O'Brien blamed himself for the call, but youth also played a part. O'Brien said he doubted that Hackenberg had ever seen that type of coverage from a defensive lineman in high school.
"They threw a lot of blitzes at us today, and I had a little bit of a tough time finding a couple of them and recognizing them," Hackenberg told ESPN.com after the game. "That will definitely be a big emphasis for me this week."
The encouraging part was that Hackenberg kept his cool despite his mistakes, which also included a first-half interception and a near pick-six later in the game. Teammates said they saw no difference in his demeanor throughout the game.
"He's just a confident kid," tight end Jesse James said. "He knows what he’s doing. He's always been the same [in the huddle]."
Hackenberg's father, Erick, who attended the game and talked to his son before kickoff said his son showed the same calm attitude he usually displays.
"It's something I've had to get used to over the years," Erick Hackenberg said. "My emotions change, but he's always so focused."
Hackenberg also showed at times why he was the No. 1 pro-style quarterback recruit in last year's class, especially on his 54-yard touchdown pass to Eugene Lewis in the fourth quarter. O'Brien wanted only to talk about the job Lewis did on his route and how Zach Zwinak picked up the blitz on that play, saying Hackenberg had the easiest job of anyone. But Hackenberg also fired a laser downfield that his predecessor, Matt McGloin, might not have been able to match.
O'Brien walked a fine line in his postgame news conference, predictably dominated by Hackenberg questions. He loves the freshman's potential but doesn't want to heap too much praise on someone with still so much to learn.
"He's a young guy who's got a tremendous future," O'Brien said. "But we're not ready to waltz him into the College Football Hall of Fame."
O'Brien and the Nittany Lions will have to live with some freshman mistakes along with the natural playmaking ability of their quarterback. And as Saturday's game indicated, the team might be in for a bumpy ride all season.
Hardly anyone would call last year a smooth one for Penn State, but at least the program benefited from relative health. The Lions went into the opener with only about 65 scholarship players, and 16 true freshman, including walk-ons, made the trip. Before it was over, starting linebacker Mike Hull and tight ends Carter and Matt Lehman had to leave the game with injuries. That put even more pressure on the team's depth and ability to adapt, the latter of which it handled beautifully.
Stephen Obeng-Agyapong, who started the game at safety, played linebacker for long stretches and came up with an interception and a forced fumble. Cornerback Trevor Williams, who switched from receiver in the middle of spring practice, secured the clinching interception. The 300-pound Gilliam, a converted tight end playing tackle, made a touchdown-saving tackle when he ran down Syracuse cornerback Brandon Reddish following a Robinson fumble.

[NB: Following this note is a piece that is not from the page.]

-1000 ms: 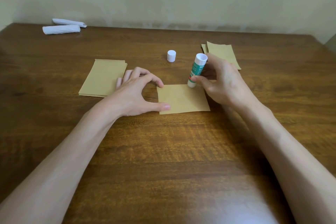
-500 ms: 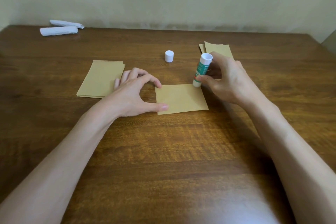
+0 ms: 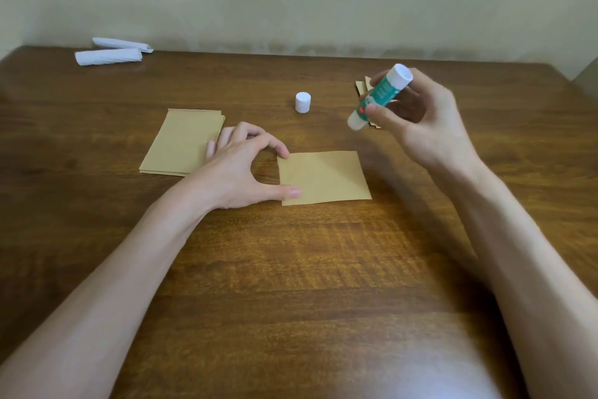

"It's next guy up," defensive end Deion Barnes said. "We're all willing to do whatever it takes to win."
O'Brien downplayed the depth issues, but it clearly will remain a concern all season long. As will the youth under center. Counting Tyler Ferguson, who played one series, Penn State's quarterbacks committed three turnovers Saturday. Last year's starter, McGloin, had five interceptions all year long.
Expect some dizzying highs and some head-smacking lows with Hackenberg.
"It depends on how he handles it," Gilliam said. "But he's very mature, very poised."
By the looks of things, the kid is going to be OK.